New ESS estimators

[Red-Portal]

Hi!

I am looking into maybe contributing more ESS estimators to MCMCDiagnosticTools.jl, but it seems the current organization of the package is quite tightly coupled with the current ess_rhat.jl file. So, I am not sure how to proceed. In particular, I am interesting in working into the two following estimators:

1. Shape constrained autocorrelation estimator (https://arxiv.org/abs/2207.12705)
2. The Vats-Flegal-Jones estimator (https://arxiv.org/abs/1507.08266)

1 shows quite impressive variance reductions in estimating the autocorrelation of reversible chains, while 2 is an estimator also applicable to non-reversible chains, which the current package does not have. (I also think the docs would be better if it made it clear the current ess_rhat routines specifically assume reversibility.)
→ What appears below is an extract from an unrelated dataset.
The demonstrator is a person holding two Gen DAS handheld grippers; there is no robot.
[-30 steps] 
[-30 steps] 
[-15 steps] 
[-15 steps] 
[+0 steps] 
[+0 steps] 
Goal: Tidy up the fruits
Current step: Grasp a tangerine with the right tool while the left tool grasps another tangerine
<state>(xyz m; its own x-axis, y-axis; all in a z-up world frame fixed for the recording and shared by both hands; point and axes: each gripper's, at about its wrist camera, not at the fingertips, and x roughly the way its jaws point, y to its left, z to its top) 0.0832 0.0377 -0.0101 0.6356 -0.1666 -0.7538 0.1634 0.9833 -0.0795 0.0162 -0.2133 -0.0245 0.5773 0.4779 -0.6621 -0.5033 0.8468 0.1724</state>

What would be the best course of action here? Should I make a new file for each estimator and add them first, and look into integration later?

[sethaxen]

Thanks for the issue! I discussed these methods with @avehtari, and here was the summary:

• Method (1) is not better than Geyer's method and (at least in private communication with Aki from February of last year) had unresolved computational issues. I think for us to consider including it, we'd first need confirmation that those issues have been resolved and second need a comprehensive benchmark (a la https://avehtari.github.io/rhat_ess/ess_comparison.html) comparing with Geyer's method.
• Method (2) extends the old spectral approach (inferior to Geyer's method) to the multivariate case, but it's not the first attempt. Previous attempts never caught on. All, including some unpublished and Method (2) fail on heavy tailed distributions. The recommendation if including would be to change the lag window approach to Geyer's and to first comprehensively benchmark the resulting method to rstar, which also makes no CLT assumption.
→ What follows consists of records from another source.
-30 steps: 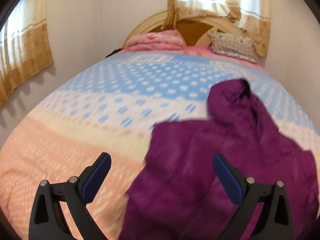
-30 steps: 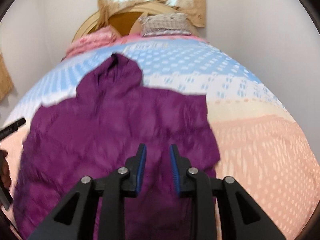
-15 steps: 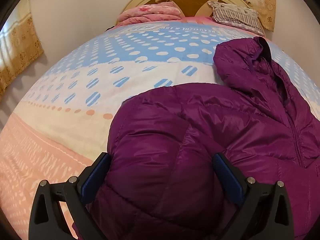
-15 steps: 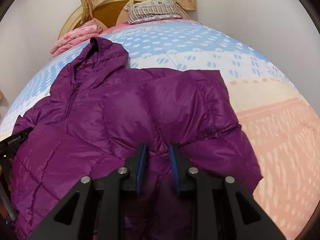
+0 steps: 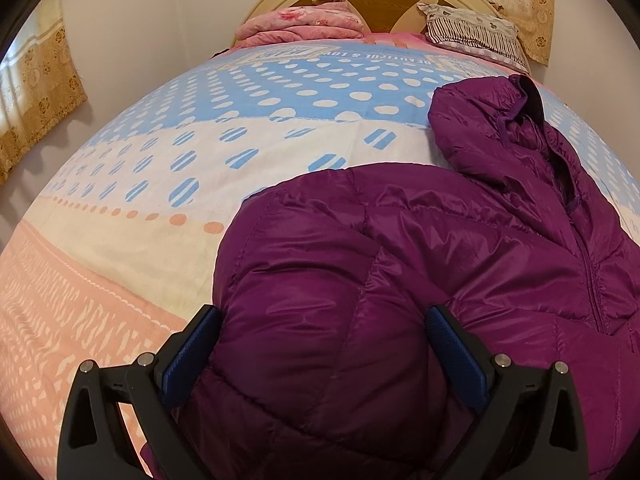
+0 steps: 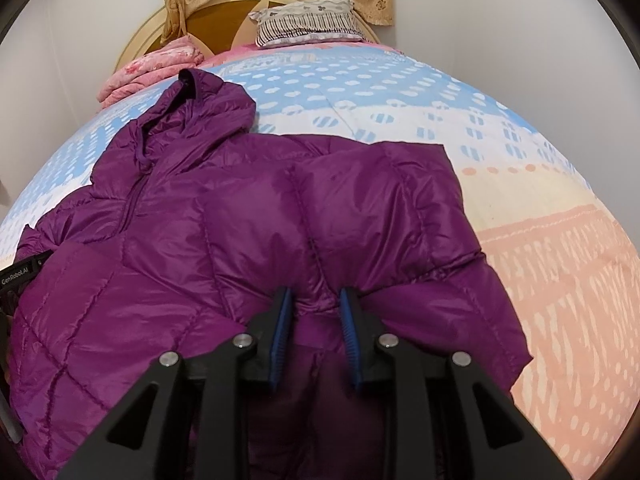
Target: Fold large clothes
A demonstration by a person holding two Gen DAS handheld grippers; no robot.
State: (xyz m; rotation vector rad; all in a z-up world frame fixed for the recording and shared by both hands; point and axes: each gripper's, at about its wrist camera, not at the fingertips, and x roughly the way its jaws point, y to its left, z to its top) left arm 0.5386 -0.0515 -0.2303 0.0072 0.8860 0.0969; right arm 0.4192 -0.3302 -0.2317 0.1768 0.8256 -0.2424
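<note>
Lying on a bed (image 5: 248, 128), a purple jacket (image 5: 400, 280) bulges between the wide-spread left gripper (image 5: 320, 344); the right gripper (image 6: 315, 312) pinches a fold.

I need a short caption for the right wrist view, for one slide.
Right tongs pinch a fold of the purple hooded jacket lying on the patterned bed cover.

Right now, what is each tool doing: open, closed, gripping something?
Left tool: open wide, its fingers straddling a bulge of the purple jacket, not clamped.
Right tool: closed on a pinch of the purple jacket.
</note>
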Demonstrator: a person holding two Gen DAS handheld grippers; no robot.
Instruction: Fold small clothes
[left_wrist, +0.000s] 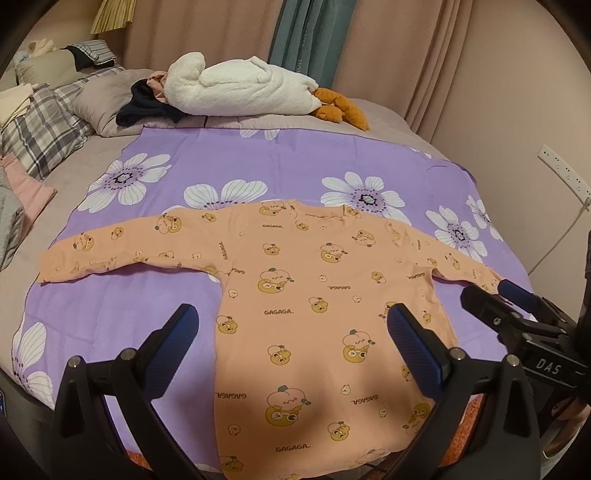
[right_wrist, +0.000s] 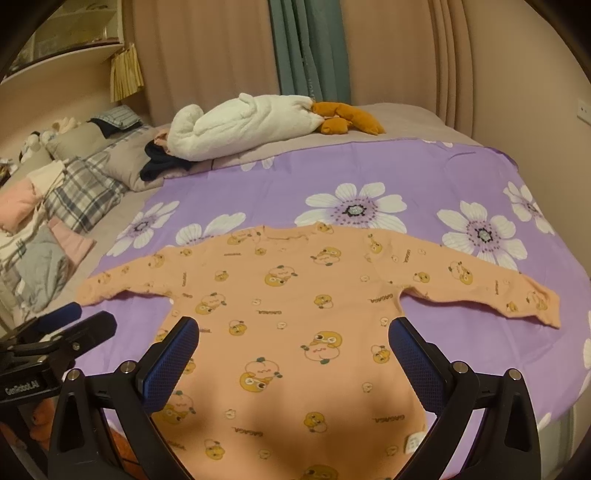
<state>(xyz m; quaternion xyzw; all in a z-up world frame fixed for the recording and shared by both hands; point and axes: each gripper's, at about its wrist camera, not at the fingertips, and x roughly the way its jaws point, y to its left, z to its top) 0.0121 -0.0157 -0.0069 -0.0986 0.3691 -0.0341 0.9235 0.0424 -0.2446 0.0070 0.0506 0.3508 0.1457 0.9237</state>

I also think the docs would be better if it made it clear the current ess_rhat routines specifically assume reversibility

Are there popular non-reversible MCMC methods?

[Red-Portal]

Hi!

Method (1) is not better than Geyer's method and (at least in private communication with Aki from February of last year) had unresolved computational issues. I think for us to consider including it, we'd first need confirmation that those issues have been resolved and second need a comprehensive benchmark (a la https://avehtari.github.io/rhat_ess/ess_comparison.html) comparing with Geyer's method.

Interesting, I would be very happy to see any experimental results on this if Aki has any. (1)'s approach assumes more things and intuitively, I would expect that to work better since it simply exploits more information about the problem.
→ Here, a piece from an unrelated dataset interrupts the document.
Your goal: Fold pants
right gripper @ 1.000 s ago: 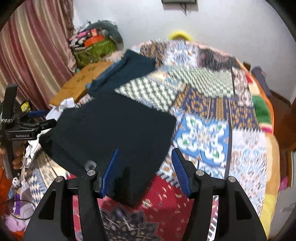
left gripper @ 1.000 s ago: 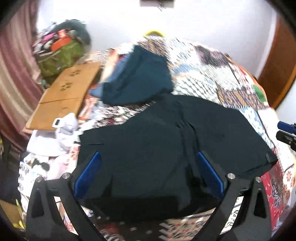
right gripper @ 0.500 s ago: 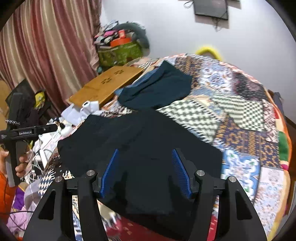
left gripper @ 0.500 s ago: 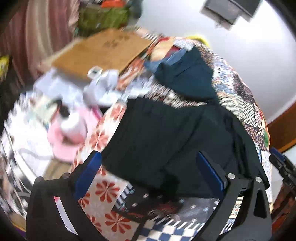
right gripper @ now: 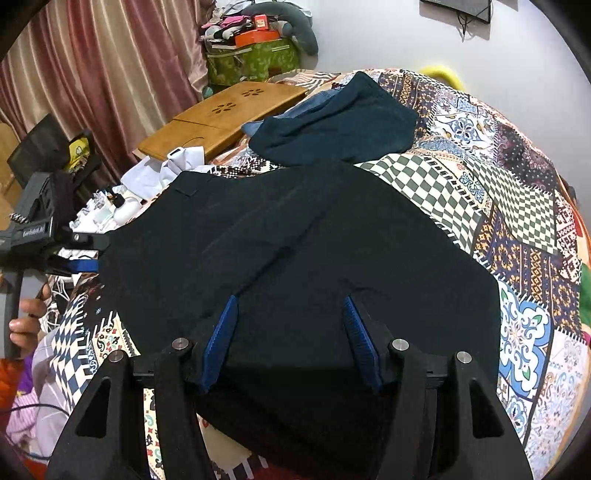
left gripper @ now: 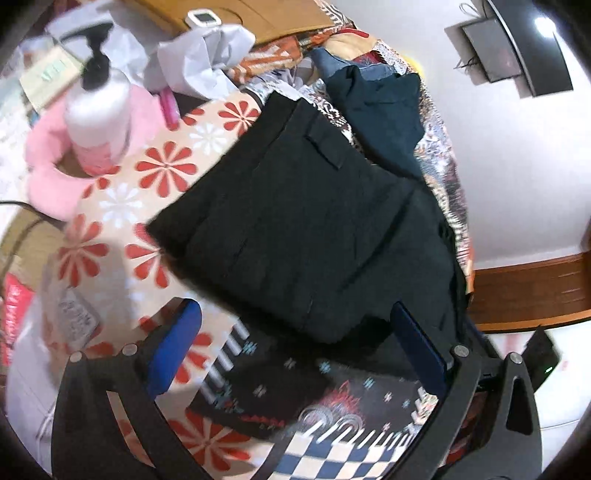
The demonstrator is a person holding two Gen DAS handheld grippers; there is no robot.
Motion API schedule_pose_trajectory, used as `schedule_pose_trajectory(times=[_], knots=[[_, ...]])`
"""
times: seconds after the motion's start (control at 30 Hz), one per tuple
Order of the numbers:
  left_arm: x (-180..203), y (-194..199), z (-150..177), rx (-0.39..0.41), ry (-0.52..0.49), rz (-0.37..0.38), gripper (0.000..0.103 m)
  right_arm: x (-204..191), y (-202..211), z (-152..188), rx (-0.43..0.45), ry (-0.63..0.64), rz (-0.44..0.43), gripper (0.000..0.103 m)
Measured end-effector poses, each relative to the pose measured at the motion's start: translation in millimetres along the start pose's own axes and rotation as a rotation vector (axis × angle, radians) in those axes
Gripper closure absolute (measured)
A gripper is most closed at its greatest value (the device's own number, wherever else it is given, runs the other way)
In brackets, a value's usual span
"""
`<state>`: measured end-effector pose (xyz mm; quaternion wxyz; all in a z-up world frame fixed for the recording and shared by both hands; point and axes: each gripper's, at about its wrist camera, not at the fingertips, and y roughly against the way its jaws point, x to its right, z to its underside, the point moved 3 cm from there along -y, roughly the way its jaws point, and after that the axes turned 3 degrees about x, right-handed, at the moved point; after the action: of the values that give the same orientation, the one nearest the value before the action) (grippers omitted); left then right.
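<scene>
the pants (right gripper: 295, 236) are matt black cloth, finely woven, smooth with soft creases. under them the quilt (right gripper: 517, 206) is printed cotton-like cloth, matt, in busy patchwork. the tray (right gripper: 225, 118) looks like wood, honey-coloured with a light sheen. the shirt (right gripper: 340, 122) is dark teal cloth, a little coarser. the curtain (right gripper: 110, 74) is satiny, glossy in its folds. the right gripper (right gripper: 291, 332) is matt black plastic with ribbed blue pads (right gripper: 221, 339) and bright metal screws; the left gripper (left gripper: 295, 354) matches. the bottle (left gripper: 98, 110) is smooth white plastic. the wall (right gripper: 369, 33) is matt paint.
</scene>
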<state>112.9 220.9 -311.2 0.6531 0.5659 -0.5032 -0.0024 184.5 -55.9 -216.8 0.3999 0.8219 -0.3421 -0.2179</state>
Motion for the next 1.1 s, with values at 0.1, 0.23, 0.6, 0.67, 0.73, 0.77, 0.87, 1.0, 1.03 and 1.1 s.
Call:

Method (2) extends the old spectral approach (inferior to Geyer's method) to the multivariate case, but it's not the first attempt. Previous attempts never caught on. All, including some unpublished and Method (2) fail on heavy tailed distributions. The recommendation if including would be to change the lag window approach to Geyer's and to first comprehensively benchmark the resulting method to rstar, which also makes no CLT assumption.

I intended to point out the spectral approach rather than the multivariate version of that. Mostly because the spectral approach does not assume reversibility, which leads to the next answer:

Are there popular non-reversible MCMC methods?

I have a good one: Gibbs sampling with systematic scan. Arguably, it's the most popular way to implement Gibbs samplers, which is the one provided by Turing. There are also less popular but certainly important emerging non-reversible methods like PDMP-based MCMC algorithms, unadjusted methods, HMC with persistent momentum, and some others. SliceSampling.jl also has a few slice samplers that operate in an extended state space, so the chain is not reversible on the target space alone.

[avehtari]

My comments on (1) were based on Hyebin Song's talk and discussing with her in BayesComp 2023. At that time, she said there was no practical benefit compared to Geyer's approach, but they had better theory. Song also told that they did not have practical way to do necessary computations, and she promised to send email after they have solved the computation. She has not yet emailed me, so I'm assuming the computation has not been solved. I suggest contacting the authors and ask for an update. At the moment, I don't have time to implement that algorithm and to make any comparison experiments.